Charles Schwab is pulling up stakes from its downtown Portland branch this June, taking another anchor tenant off the ground floor of Southwest Morrison Street. The exit strips a visible financial-services name from the Park Avenue West storefronts at a time when retailers and banks have already been backing away from the corridor. For nearby merchants and downtown workers, the move lands as one more reminder that the central business district is still fighting to bring back steady weekday foot traffic.
As reported by The Oregonian/OregonLive, Schwab notified clients by email that it will shut the downtown office in June and directed them to nearby branches in Beaverton, Vancouver and Salem. The outlet noted that the company did not immediately respond to requests for comment about the decision.
Schwab's official branch listing locates the office at 820 S.W. Morrison St. on the ground floor of Park Avenue West and shows roughly a dozen staffers on site, signaling a fully staffed, client-facing branch rather than a bare-bones kiosk. The page also lists local contact information and operating hours, underscoring that this has been a true retail presence in the building, not just a name on the directory.
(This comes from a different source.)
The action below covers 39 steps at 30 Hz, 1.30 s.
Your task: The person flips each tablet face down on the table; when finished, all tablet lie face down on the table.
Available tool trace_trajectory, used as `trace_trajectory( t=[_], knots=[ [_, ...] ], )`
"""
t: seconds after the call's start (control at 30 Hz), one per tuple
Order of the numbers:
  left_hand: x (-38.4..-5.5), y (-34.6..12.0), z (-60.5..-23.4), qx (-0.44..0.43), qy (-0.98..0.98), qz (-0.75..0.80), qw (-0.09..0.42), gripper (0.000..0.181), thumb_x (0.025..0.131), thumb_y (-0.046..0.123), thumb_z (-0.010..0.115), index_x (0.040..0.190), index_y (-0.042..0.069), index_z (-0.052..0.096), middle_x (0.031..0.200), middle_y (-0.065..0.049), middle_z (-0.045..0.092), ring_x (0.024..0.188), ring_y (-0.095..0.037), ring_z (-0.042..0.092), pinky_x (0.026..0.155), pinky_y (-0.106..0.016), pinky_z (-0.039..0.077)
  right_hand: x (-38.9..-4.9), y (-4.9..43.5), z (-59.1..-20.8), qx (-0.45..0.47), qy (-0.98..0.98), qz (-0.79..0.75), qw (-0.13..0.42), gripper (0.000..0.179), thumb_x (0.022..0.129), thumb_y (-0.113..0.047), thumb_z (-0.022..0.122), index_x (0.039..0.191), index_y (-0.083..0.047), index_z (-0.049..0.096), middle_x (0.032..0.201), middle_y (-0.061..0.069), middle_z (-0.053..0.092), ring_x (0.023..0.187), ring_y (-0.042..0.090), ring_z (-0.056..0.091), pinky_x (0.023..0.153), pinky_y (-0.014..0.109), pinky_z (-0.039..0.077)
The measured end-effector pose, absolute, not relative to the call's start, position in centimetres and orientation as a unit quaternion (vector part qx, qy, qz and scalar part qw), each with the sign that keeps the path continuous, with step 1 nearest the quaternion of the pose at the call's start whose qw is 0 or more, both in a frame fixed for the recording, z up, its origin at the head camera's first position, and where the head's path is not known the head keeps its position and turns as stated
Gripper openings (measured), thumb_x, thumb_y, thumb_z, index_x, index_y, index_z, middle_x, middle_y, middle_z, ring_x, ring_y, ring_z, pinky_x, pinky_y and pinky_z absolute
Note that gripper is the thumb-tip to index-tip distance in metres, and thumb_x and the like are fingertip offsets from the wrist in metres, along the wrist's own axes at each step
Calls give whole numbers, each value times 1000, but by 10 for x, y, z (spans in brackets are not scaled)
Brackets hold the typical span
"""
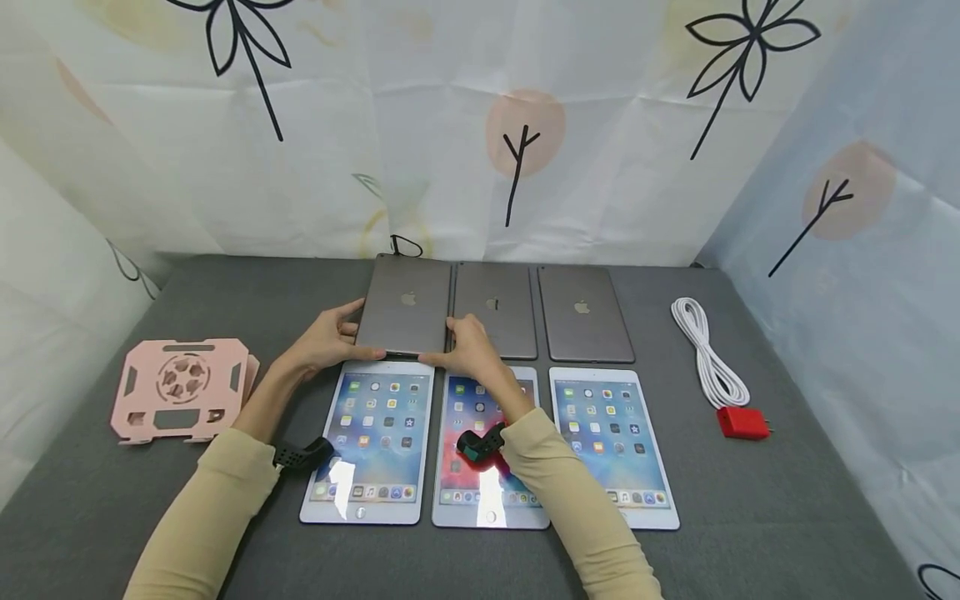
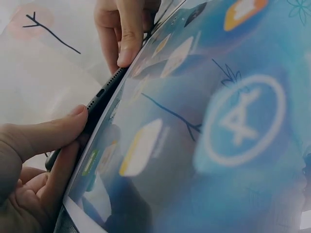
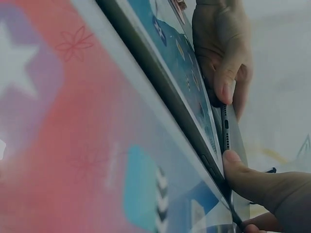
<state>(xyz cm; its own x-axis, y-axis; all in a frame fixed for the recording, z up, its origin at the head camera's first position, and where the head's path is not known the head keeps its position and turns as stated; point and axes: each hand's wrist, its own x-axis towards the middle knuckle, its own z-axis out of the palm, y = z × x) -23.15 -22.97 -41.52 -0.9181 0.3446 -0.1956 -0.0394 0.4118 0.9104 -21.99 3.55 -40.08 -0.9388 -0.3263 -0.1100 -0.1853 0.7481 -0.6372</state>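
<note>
A dark grey tablet [image 1: 405,304], its apple-marked back facing up, lies at the left end of the back row. At its near left corner my left hand [image 1: 327,337] grips it, thumb along the near edge and fingers at the side. My right hand [image 1: 471,350] holds the near right corner in the same way. Both wrist views show the thin tablet edge [image 2: 101,92] with its charging port and speaker holes between the two thumbs. Just in front of that edge is a white-framed tablet [image 1: 378,442] with its screen lit.
To the right in the back row lie two more grey tablets [image 1: 498,321]. Two other lit white tablets [image 1: 611,450] complete the front row. A pink stand [image 1: 180,387] sits at left; a coiled white cable [image 1: 708,350] and red charger [image 1: 742,423] are at right.
</note>
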Motion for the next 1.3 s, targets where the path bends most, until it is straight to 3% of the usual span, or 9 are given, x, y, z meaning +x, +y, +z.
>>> trace_trajectory(
  t=[0.07, 0.1, 0.17, 0.23, 0.53, 0.8, 1.3],
  knots=[
    [-233, -230, -415, 97, 837, 513, 166, 113, 84, 14, 84, 164, 3, 6, 93, -16, 76, 75, -10, 72, 70, -23, 55, -220, 35, -401, -138, 929, -327, 104, 84, 88, -37, 81, 149, 8, 46, 139, 28, 55, 125, 33, 51, 106, 44, 47],
    [-234, -230, -415, 101, 845, 501, 157, 112, 83, 16, 86, 164, 2, 9, 79, -7, 72, 64, -4, 63, 67, -21, 52, -220, 35, -400, -138, 929, -327, 102, 83, 88, -37, 81, 148, 8, 46, 138, 28, 55, 123, 32, 51, 104, 44, 48],
    [-236, -230, -415, 110, 860, 478, 139, 111, 81, 20, 88, 163, 1, 15, 61, 8, 54, 52, 0, 44, 63, -21, 45, -220, 35, -400, -142, 931, -321, 96, 80, 89, -37, 80, 146, 9, 49, 135, 28, 57, 120, 32, 53, 102, 44, 49],
    [-238, -231, -415, 118, 875, 453, 123, 110, 80, 22, 89, 162, -1, 20, 54, 9, 38, 48, -3, 30, 61, -23, 39, -219, 34, -400, -147, 933, -315, 91, 78, 90, -37, 79, 145, 9, 50, 133, 28, 57, 117, 33, 54, 101, 44, 50],
    [-240, -230, -409, 147, 916, 353, 120, 108, 81, 35, 87, 158, -8, 24, 50, 10, 40, 47, -4, 30, 57, -25, 36, -219, 35, -401, -149, 935, -308, 89, 80, 91, -38, 78, 148, 9, 47, 135, 28, 56, 114, 32, 54, 99, 43, 51],
    [-241, -230, -411, 145, 916, 351, 130, 106, 81, 30, 87, 156, -12, 26, 49, 10, 34, 48, -4, 25, 56, -25, 31, -220, 34, -400, -145, 932, -317, 97, 82, 90, -36, 79, 149, 9, 45, 139, 30, 53, 116, 33, 54, 96, 43, 51],
    [-241, -236, -421, 153, 894, 407, 113, 104, 80, 26, 89, 156, -10, 28, 51, 11, 36, 48, -3, 29, 77, -23, 42, -219, 28, -402, -141, 944, -292, 66, 79, 89, -41, 79, 146, 5, 51, 134, 28, 58, 114, 33, 58, 100, 46, 50]
  ],
)
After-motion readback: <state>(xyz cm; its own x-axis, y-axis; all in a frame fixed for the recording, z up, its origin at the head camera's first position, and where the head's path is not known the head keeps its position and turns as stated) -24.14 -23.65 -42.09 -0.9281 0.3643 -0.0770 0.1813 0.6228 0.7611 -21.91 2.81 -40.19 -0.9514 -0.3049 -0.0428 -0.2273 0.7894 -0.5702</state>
Park Avenue West, the owner and nearby moves
Park Avenue West appears among TMT Development's flagship properties. The company describes the tower as a 30-story mixed-use building with ground-floor retail and a mix of residential and office space above. Vanessa Sturgeon, TMT's president and CEO, declined to comment to The Oregonian/OregonLive, which also reported that Bank of America plans to relocate into the historic Meier & Frank building at 621 S.W. Fifth Ave.
What's left and what's closed
Schwab's departure lands on a stretch that has already seen some marquee storefronts go dark. A CVS across from Pioneer Courthouse Square closed in March, Nordstrom Rack shuttered its downtown store earlier this year and a downtown Target checked out in October 2023, collectively thinning the stream of daily shoppers and office workers. Local coverage compiled by outlets including Yahoo News has tracked those losses, which business owners say have hollowed out midday demand for lunch spots, services and quick errands. Fewer regulars on the sidewalks makes it tougher for small merchants to hang on and for national brands to justify a city-center address.
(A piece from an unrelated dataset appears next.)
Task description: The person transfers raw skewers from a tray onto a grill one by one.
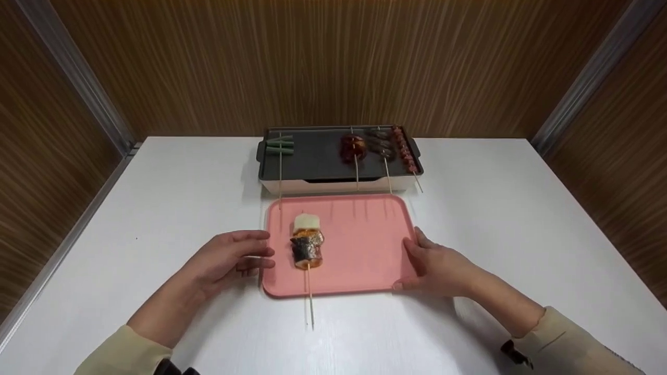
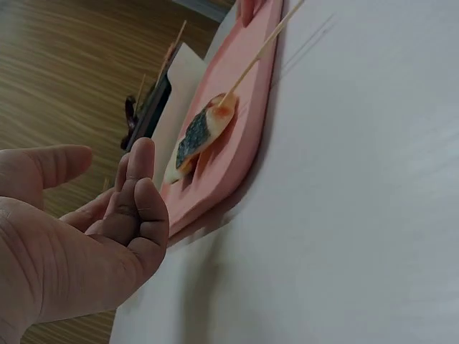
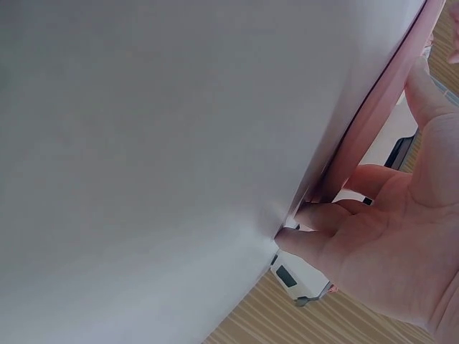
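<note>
A pink tray [image 1: 365, 245] lies on the white table, with one skewer [image 1: 307, 250] on its left side. That skewer carries a pale block and browned pieces with dark, silvery skin, and its stick points past the near rim. My right hand [image 1: 443, 268] grips the tray's near right corner, thumb at the near rim and fingers along the right side. At the left rim is my left hand [image 1: 224, 260], its fingers loosely bent and fingertips right at the edge. In the left wrist view the left palm [image 2: 79, 265] faces up with nothing in it.
Just behind the tray stands a grill [image 1: 318, 164] with a dark plate and pale base. On it lie a green vegetable skewer [image 1: 280, 148], a glazed reddish skewer [image 1: 353, 148], a dark meat skewer [image 1: 380, 145] and a red one [image 1: 404, 148]. Wood-grain panels [image 1: 333, 67] enclose the table.
</note>
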Demonstrator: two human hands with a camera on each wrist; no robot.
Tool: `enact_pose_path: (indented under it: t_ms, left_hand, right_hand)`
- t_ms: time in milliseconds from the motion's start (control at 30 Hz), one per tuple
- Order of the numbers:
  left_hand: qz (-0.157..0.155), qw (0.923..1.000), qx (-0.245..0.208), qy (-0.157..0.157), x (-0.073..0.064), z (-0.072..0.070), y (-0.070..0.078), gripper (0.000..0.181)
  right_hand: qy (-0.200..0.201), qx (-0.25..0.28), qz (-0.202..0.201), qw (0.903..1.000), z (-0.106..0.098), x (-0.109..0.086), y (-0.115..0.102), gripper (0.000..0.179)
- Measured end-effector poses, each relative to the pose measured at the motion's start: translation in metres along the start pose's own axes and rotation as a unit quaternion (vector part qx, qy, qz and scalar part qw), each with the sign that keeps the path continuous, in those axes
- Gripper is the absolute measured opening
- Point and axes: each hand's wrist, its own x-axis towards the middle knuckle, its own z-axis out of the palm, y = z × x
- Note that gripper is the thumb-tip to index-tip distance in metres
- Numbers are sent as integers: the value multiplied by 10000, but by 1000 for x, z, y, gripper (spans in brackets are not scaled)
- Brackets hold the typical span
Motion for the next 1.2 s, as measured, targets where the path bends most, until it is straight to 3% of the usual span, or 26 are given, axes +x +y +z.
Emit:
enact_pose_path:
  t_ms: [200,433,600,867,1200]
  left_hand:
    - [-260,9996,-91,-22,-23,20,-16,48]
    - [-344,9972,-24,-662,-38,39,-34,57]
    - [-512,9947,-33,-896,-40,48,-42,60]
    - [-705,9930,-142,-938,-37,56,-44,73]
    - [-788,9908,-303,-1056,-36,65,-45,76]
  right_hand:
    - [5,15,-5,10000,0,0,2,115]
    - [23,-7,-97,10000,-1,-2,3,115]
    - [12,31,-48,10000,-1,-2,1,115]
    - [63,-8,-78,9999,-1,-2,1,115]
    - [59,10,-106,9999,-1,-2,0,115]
Why it matters for downtown recovery
City leaders increasingly talk about downtown's challenges as structural problems, not a passing slump. The City Administrator's February report points to a slate of planning work - from Central City code changes to housing initiatives - aimed at rethinking how the core is used and strengthening its long-term prospects. The message from City Hall is that converting underused space and refreshing zoning rules are key tools for luring more residents and workers back into the central city.
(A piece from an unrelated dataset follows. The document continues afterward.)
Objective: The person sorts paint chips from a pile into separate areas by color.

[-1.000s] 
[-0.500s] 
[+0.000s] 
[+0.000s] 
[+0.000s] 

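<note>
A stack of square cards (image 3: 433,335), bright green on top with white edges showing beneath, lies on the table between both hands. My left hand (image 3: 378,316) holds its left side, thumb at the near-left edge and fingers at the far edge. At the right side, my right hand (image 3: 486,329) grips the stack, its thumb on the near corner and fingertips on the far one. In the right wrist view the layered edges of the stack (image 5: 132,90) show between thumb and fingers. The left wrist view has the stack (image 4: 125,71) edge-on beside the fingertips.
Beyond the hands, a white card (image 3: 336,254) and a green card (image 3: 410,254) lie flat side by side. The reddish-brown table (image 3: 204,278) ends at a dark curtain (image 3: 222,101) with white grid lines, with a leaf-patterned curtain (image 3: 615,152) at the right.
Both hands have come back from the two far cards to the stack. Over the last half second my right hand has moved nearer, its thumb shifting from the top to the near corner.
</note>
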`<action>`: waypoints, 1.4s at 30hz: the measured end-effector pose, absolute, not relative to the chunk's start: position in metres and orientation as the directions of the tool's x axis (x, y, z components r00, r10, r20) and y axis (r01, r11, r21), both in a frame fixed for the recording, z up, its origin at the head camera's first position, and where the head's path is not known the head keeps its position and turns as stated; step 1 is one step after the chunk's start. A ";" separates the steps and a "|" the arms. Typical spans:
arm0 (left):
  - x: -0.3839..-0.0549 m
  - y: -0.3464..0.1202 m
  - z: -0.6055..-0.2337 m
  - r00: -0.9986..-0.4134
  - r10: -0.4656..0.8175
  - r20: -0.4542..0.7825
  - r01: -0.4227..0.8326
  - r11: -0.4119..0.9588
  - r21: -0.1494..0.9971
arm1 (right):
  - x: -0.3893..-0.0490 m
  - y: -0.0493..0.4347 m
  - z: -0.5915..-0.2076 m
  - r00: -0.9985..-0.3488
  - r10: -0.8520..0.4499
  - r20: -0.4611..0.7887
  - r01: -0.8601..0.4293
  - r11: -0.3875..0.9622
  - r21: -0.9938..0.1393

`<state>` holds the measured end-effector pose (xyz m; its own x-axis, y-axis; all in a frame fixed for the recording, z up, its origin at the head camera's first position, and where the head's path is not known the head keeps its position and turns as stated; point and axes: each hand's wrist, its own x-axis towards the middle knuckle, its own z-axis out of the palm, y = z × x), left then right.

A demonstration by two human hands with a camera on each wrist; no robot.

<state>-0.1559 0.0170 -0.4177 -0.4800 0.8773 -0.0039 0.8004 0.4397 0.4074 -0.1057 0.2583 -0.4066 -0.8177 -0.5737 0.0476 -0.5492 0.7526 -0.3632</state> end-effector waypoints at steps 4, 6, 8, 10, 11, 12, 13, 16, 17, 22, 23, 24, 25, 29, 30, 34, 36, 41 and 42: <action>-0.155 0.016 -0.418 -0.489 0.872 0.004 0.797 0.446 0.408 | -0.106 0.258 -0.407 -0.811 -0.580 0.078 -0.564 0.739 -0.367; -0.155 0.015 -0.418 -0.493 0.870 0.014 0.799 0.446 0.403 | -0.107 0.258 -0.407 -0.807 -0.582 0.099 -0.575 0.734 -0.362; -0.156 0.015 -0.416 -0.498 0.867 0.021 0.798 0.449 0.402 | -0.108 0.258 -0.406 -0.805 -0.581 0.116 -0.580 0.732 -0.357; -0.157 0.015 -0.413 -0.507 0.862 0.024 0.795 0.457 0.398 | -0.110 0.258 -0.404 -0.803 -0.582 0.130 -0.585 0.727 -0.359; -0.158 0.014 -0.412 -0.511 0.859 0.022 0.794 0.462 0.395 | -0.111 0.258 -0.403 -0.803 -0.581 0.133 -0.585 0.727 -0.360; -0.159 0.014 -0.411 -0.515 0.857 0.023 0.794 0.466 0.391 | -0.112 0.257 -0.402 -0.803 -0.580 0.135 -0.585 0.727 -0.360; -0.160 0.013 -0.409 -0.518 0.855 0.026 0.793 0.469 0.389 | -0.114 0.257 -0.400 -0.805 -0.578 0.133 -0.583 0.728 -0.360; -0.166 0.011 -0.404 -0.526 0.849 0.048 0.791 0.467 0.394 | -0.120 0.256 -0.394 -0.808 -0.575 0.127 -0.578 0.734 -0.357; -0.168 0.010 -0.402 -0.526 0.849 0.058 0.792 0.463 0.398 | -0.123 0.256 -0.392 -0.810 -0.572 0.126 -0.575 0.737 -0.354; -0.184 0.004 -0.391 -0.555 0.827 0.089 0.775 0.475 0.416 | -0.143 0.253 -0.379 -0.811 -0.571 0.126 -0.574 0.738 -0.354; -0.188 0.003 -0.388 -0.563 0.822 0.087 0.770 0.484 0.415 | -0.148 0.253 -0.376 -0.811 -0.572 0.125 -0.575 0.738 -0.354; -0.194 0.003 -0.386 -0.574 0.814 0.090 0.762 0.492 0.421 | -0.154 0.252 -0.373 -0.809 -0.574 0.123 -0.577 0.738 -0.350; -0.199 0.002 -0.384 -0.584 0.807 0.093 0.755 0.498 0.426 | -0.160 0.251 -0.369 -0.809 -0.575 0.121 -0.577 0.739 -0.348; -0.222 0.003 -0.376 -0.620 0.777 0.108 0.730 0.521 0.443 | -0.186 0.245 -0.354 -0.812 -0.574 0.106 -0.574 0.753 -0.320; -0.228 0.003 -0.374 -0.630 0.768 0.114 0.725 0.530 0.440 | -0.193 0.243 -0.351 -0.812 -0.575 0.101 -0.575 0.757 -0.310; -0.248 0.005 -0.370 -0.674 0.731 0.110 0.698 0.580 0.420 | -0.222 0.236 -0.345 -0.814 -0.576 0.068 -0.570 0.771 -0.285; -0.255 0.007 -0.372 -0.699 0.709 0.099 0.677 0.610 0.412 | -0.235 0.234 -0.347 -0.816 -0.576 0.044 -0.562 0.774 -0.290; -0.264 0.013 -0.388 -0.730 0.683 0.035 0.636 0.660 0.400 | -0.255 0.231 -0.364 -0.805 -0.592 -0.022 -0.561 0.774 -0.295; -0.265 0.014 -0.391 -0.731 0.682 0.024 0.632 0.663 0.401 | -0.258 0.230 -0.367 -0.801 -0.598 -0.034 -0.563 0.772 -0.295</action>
When Schwab closes its doors in June, clients will still have options in the suburbs and online. For Portland's core, though, the loss is largely symbolic. Each time a regional or national tenant bows out, one more everyday reason to come downtown disappears. Whether a mix of public policy and private investment can turn empty display windows into bustling storefronts again remains an open question for this stretch of Morrison and the heart of the city around it.